There’s a critical timing issue with blood testing. Your body needs time to produce enough antibodies to show up on the test. Most guidelines recommend waiting at least 12 to 16 weeks after a potential exposure before testing. Getting tested too early can produce a false negative simply because your immune system hasn’t built a detectable antibody response yet.
You may also see IgM antibody tests offered. These are designed to detect recent infection, but they’re unreliable for herpes. They cross-react between HSV-1 and HSV-2, can’t distinguish new infections from old ones reactivating, and produce frequent false positives. Most clinical guidelines recommend against IgM testing for herpes.
False Positives and Low-Positive Results
Blood tests for HSV-2 have a known problem with false positives, and the FDA has issued guidance to clinicians about it. The IgG test produces a numerical score called an index value. Anything at or above 1.1 is considered positive. But results in the low-positive range, just above that cutoff, have a meaningful chance of being wrong, especially in people who have no symptoms and no known exposure. A low-positive result doesn’t necessarily mean you have herpes.

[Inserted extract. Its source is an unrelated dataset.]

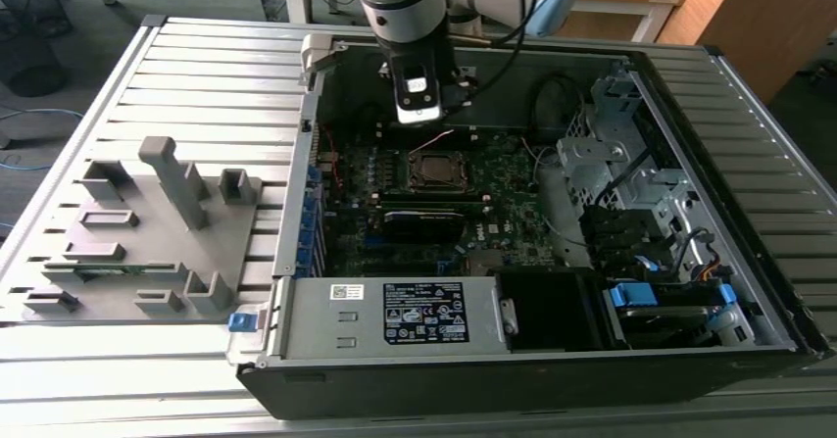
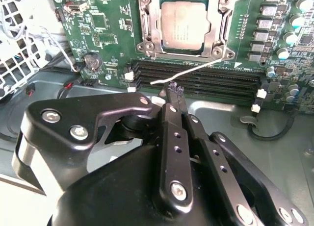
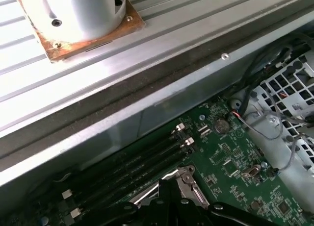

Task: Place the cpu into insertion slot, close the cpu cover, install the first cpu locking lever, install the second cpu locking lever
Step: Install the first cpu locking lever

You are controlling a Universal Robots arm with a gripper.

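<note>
The chip (image 2: 185, 25) sits in the socket (image 2: 143, 45) on the green board (image 2: 98, 35), with the cover (image 2: 219, 25) lying flat around it. A thin silver lever (image 2: 201, 68) slants out from one socket corner over the black memory slots (image 2: 216, 84). The claw (image 2: 172, 88) is narrow, its tips pinched on the lever near its free end.
</note>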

If your result falls in this gray zone, a confirmatory test can settle the question. The most definitive option is the herpes Western blot, a highly specific test run through the University of Washington’s clinical virology lab. It’s not available at most local labs, and your provider needs to order it specifically, but it’s considered the most accurate blood-based herpes test available. HSV-1 blood tests are somewhat less prone to false positives, but they come with a different issue: since most of the population carries HSV-1 (often as oral herpes acquired in childhood), a positive HSV-1 result doesn’t tell you where on your body the virus lives.
Why Routine Screening Isn’t Standard
If you’ve ever asked for a “full STI panel” and assumed herpes was included, it probably wasn’t. The CDC does not recommend routine HSV-2 blood screening for the general population, including pregnant women without symptoms. This surprises a lot of people, but the reasoning comes down to the limitations of the blood test. In someone with no symptoms and no particular reason to suspect infection, the risk of a false positive result is high enough to cause unnecessary distress without a clear medical benefit.
Testing is generally recommended when you have symptoms that could be herpes, when a sexual partner has been diagnosed, or when you want a clearer picture of your STI status for personal reasons. In those situations, you can specifically request herpes testing from your provider or order it through direct-to-consumer lab services. Just be clear that you want HSV testing, because it won’t be part of a standard panel unless you ask.
Which Test to Get and When
Your situation determines the best testing approach:
- You have an active sore right now. Get a PCR swab test as soon as possible, ideally while the sore is still fresh and fluid-filled. This gives you a fast, highly accurate result and tells you which type of herpes you have.
- You were recently exposed but have no symptoms. Wait 12 to 16 weeks, then get an IgG blood test. Testing earlier will likely produce a meaningless result.
- You have no symptoms and no known exposure but want to know your status. Request an HSV-1 and HSV-2 IgG blood test. Be prepared for the possibility of a low-positive result that may need confirmation.
- You got a low-positive blood test result. Ask your provider about the Western blot confirmatory test before accepting the diagnosis.
If you experience recurring symptoms that come and go, such as tingling, small blisters, or sores in the same spot, try to get a swab done during an active episode rather than relying solely on blood work. A positive swab from the affected area gives you the most useful information about what’s going on and where.